Start of Data below
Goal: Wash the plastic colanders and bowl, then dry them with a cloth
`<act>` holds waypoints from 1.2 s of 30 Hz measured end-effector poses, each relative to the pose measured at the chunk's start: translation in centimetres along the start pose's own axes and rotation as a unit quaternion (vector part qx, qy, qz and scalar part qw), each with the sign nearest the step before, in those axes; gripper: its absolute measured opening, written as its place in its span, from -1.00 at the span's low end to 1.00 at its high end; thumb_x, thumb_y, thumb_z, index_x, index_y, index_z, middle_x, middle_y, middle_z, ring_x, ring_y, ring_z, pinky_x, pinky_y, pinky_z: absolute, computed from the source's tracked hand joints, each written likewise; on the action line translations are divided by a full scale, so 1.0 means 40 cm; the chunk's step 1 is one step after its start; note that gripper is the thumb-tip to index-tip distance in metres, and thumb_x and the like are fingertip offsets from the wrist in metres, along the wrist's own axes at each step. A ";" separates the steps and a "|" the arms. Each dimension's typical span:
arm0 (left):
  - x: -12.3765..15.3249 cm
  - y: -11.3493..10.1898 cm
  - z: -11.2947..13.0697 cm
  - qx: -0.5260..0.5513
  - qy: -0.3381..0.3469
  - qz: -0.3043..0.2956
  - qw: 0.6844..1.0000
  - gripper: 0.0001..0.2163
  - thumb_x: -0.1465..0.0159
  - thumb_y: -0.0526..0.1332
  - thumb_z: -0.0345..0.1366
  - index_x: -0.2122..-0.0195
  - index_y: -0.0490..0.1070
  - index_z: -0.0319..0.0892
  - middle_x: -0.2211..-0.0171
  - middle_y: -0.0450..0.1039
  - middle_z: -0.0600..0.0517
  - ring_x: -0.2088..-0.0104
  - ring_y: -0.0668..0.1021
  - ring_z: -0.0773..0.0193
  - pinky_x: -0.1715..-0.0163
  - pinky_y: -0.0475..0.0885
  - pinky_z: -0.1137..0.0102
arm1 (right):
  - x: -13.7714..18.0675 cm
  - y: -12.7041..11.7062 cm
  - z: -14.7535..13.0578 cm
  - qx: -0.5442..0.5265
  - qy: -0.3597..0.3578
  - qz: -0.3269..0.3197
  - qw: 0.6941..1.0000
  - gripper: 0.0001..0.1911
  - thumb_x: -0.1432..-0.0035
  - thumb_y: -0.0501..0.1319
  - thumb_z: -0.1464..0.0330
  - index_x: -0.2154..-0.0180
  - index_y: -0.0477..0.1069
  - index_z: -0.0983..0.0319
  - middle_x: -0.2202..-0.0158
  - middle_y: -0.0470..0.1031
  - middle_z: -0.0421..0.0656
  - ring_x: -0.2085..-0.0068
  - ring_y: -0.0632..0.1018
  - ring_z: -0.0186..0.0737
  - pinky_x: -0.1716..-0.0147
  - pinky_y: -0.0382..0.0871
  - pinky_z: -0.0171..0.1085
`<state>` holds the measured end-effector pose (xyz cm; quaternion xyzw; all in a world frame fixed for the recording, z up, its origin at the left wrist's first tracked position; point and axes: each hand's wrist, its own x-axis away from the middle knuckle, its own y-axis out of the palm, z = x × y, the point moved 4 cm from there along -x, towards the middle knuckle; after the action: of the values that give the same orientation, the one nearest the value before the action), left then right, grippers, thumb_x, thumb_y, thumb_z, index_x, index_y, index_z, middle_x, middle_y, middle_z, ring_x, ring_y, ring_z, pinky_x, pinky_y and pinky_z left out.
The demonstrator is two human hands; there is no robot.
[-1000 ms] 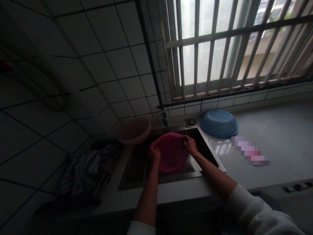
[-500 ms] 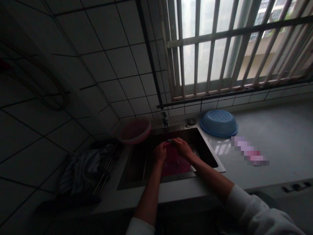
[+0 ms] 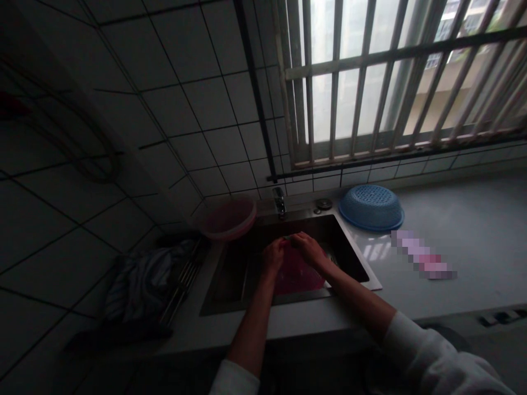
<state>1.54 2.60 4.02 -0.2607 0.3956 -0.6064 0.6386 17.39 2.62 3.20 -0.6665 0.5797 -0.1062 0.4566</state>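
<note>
A red-pink basin (image 3: 297,277) sits inside the steel sink (image 3: 349,255). Over its far side, my left hand (image 3: 273,257) and my right hand (image 3: 308,249) come together with bent fingers. Between their fingertips shows a small grey-green thing (image 3: 287,237), too dim and small to name. Both hands are closed about it; the fingers hide most of it. Whether they also touch the basin's rim, I cannot tell. Behind them stands the tap (image 3: 279,204).
A pale pink basin (image 3: 228,219) rests at the sink's back left corner. Striped cloth (image 3: 135,288) lies by a metal rack (image 3: 181,291) on the left. An upturned blue basket (image 3: 371,207) and a blurred pink-purple item (image 3: 424,255) lie on the counter (image 3: 473,219) to the right.
The view has shifted slightly, so everything appears a little further right. Both hands keep nearly the same place and hold over the red-pink basin.
</note>
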 end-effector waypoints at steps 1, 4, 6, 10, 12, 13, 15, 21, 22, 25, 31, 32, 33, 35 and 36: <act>0.001 -0.002 0.002 0.000 -0.001 -0.001 1.000 -0.71 -0.43 0.19 -0.36 -0.06 0.63 0.03 -0.07 0.66 0.03 -0.06 0.66 0.17 -0.08 0.47 0.38 | -0.001 0.001 0.004 -0.003 0.004 -0.001 1.000 -0.63 -0.35 0.13 0.49 -0.08 0.57 0.14 -0.05 0.64 -0.06 -0.02 0.60 -0.15 -0.05 0.40 -0.29; 0.000 -0.028 -0.016 0.011 -0.039 0.041 0.998 -0.65 -0.39 0.17 -0.45 -0.07 0.62 0.03 -0.08 0.66 0.03 -0.06 0.66 0.19 -0.08 0.47 0.39 | 0.000 -0.015 0.064 -0.035 0.065 0.036 0.997 -0.64 -0.38 0.12 0.45 -0.09 0.56 0.15 -0.02 0.66 -0.07 0.05 0.64 -0.15 0.06 0.42 -0.31; 0.001 -0.054 -0.044 0.026 -0.085 0.098 0.991 -0.65 -0.39 0.15 -0.47 -0.09 0.60 -0.05 -0.06 0.67 -0.04 -0.04 0.67 0.17 -0.06 0.48 0.38 | 0.008 -0.033 0.122 -0.057 0.134 0.079 0.986 -0.66 -0.39 0.12 0.42 -0.09 0.55 0.17 0.05 0.68 -0.06 0.11 0.65 -0.13 0.14 0.42 -0.31; 0.002 -0.073 -0.075 0.033 -0.114 0.163 0.979 -0.67 -0.43 0.13 -0.42 -0.14 0.56 -0.15 -0.07 0.65 -0.14 -0.05 0.67 0.10 -0.07 0.49 0.30 | 0.020 -0.049 0.164 -0.048 0.195 0.116 0.973 -0.71 -0.41 0.12 0.38 -0.03 0.56 0.19 0.15 0.69 -0.06 0.17 0.65 -0.11 0.18 0.40 -0.31; 0.001 -0.059 -0.062 0.024 -0.089 0.141 0.986 -0.66 -0.41 0.15 -0.46 -0.13 0.56 -0.11 -0.10 0.64 -0.10 -0.07 0.66 0.12 -0.11 0.48 0.32 | 0.018 -0.042 0.130 -0.034 0.159 0.108 0.981 -0.70 -0.42 0.09 0.41 -0.02 0.55 0.17 0.11 0.68 -0.07 0.16 0.64 -0.14 0.16 0.41 -0.30; -0.001 -0.047 -0.049 0.020 -0.065 0.117 0.991 -0.65 -0.39 0.15 -0.47 -0.12 0.58 -0.08 -0.10 0.64 -0.07 -0.08 0.65 0.15 -0.12 0.47 0.34 | 0.015 -0.035 0.103 -0.024 0.129 0.096 0.987 -0.70 -0.41 0.08 0.43 -0.02 0.55 0.16 0.07 0.67 -0.08 0.14 0.64 -0.15 0.14 0.41 -0.30; -0.002 -0.020 -0.019 0.010 -0.011 0.058 0.998 -0.67 -0.40 0.16 -0.48 -0.06 0.61 -0.04 -0.09 0.65 -0.01 -0.08 0.65 0.19 -0.13 0.46 0.37 | 0.008 -0.016 0.044 0.002 0.058 0.058 0.997 -0.68 -0.39 0.09 0.48 -0.01 0.55 0.14 0.02 0.65 -0.08 0.07 0.62 -0.16 0.06 0.41 -0.30; -0.007 0.004 0.002 0.028 0.032 0.013 0.999 -0.71 -0.39 0.19 -0.44 0.01 0.65 -0.01 -0.03 0.68 0.03 -0.02 0.68 0.18 -0.06 0.50 0.38 | -0.003 0.000 0.002 0.026 0.004 0.009 1.000 -0.67 -0.37 0.12 0.50 -0.02 0.56 0.13 -0.02 0.63 -0.08 0.00 0.60 -0.16 0.02 0.40 -0.32; -0.009 -0.002 -0.007 0.042 0.019 0.032 0.998 -0.69 -0.37 0.19 -0.47 0.01 0.64 -0.02 -0.03 0.68 0.03 -0.03 0.68 0.18 -0.06 0.50 0.37 | -0.003 -0.009 0.020 0.018 0.024 0.022 0.999 -0.66 -0.37 0.12 0.49 -0.04 0.55 0.13 -0.02 0.63 -0.08 0.02 0.61 -0.17 0.06 0.40 -0.33; -0.012 -0.033 -0.050 0.102 -0.045 0.119 0.987 -0.64 -0.33 0.16 -0.54 -0.05 0.60 -0.12 -0.05 0.67 -0.05 -0.03 0.67 0.18 -0.09 0.49 0.36 | 0.003 -0.047 0.100 -0.024 0.113 0.095 0.989 -0.69 -0.41 0.11 0.44 -0.07 0.54 0.14 0.05 0.67 -0.08 0.10 0.64 -0.17 0.18 0.36 -0.35; -0.007 -0.061 -0.077 0.088 -0.073 0.183 0.976 -0.66 -0.37 0.16 -0.47 -0.13 0.53 -0.17 -0.06 0.64 -0.15 -0.03 0.67 0.10 -0.10 0.51 0.27 | 0.021 -0.073 0.180 -0.023 0.224 0.116 0.967 -0.74 -0.39 0.16 0.38 -0.02 0.56 0.18 0.16 0.69 -0.05 0.19 0.66 -0.14 0.25 0.32 -0.34; -0.005 -0.061 -0.066 0.067 -0.054 0.189 0.978 -0.62 -0.35 0.19 -0.48 -0.17 0.51 -0.17 -0.13 0.61 -0.16 -0.10 0.64 0.09 -0.16 0.47 0.25 | 0.021 -0.069 0.168 -0.019 0.218 0.107 0.970 -0.74 -0.40 0.15 0.38 -0.01 0.56 0.17 0.16 0.69 -0.06 0.19 0.66 -0.14 0.24 0.32 -0.34; -0.004 -0.058 -0.051 0.046 -0.028 0.189 0.980 -0.57 -0.33 0.23 -0.47 -0.22 0.48 -0.16 -0.19 0.57 -0.16 -0.16 0.61 0.08 -0.23 0.43 0.24 | 0.019 -0.064 0.150 -0.012 0.206 0.093 0.974 -0.74 -0.41 0.14 0.39 -0.01 0.56 0.16 0.14 0.69 -0.07 0.18 0.65 -0.15 0.23 0.33 -0.34; -0.001 -0.045 -0.018 0.009 0.024 0.160 0.987 -0.51 -0.31 0.28 -0.45 -0.28 0.45 -0.14 -0.25 0.52 -0.14 -0.24 0.55 0.08 -0.31 0.36 0.22 | 0.013 -0.048 0.101 0.004 0.158 0.056 0.986 -0.73 -0.41 0.13 0.41 -0.01 0.56 0.14 0.08 0.68 -0.08 0.14 0.65 -0.17 0.18 0.36 -0.34; 0.001 -0.037 -0.004 -0.005 0.039 0.134 0.990 -0.51 -0.32 0.28 -0.43 -0.29 0.45 -0.10 -0.25 0.53 -0.12 -0.24 0.55 0.09 -0.31 0.36 0.23 | 0.009 -0.039 0.075 0.011 0.126 0.037 0.991 -0.71 -0.40 0.12 0.43 -0.02 0.55 0.13 0.04 0.67 -0.09 0.11 0.65 -0.18 0.15 0.37 -0.34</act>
<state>0.59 2.41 5.13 -0.1846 0.4548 -0.5232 0.6966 20.57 3.61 2.51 -0.6206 0.6558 -0.1791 0.3906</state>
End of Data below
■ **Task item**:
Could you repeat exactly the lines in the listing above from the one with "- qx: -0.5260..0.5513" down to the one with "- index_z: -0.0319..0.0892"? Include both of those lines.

■ **Task answer**:
  - qx: -0.5260..0.5513
  - qy: -0.3381..0.3469
  - qz: -0.3043..0.2956
  - qw: 0.6844..1.0000
  - gripper: 0.0001..0.2163
  - thumb_x: -0.1465..0.0159
  - thumb_y: -0.0526..0.1332
  - thumb_z: -0.0345..0.1366
  - index_x: -0.2122..-0.0195
  - index_y: -0.0490..0.1070
  - index_z: -0.0319..0.0892

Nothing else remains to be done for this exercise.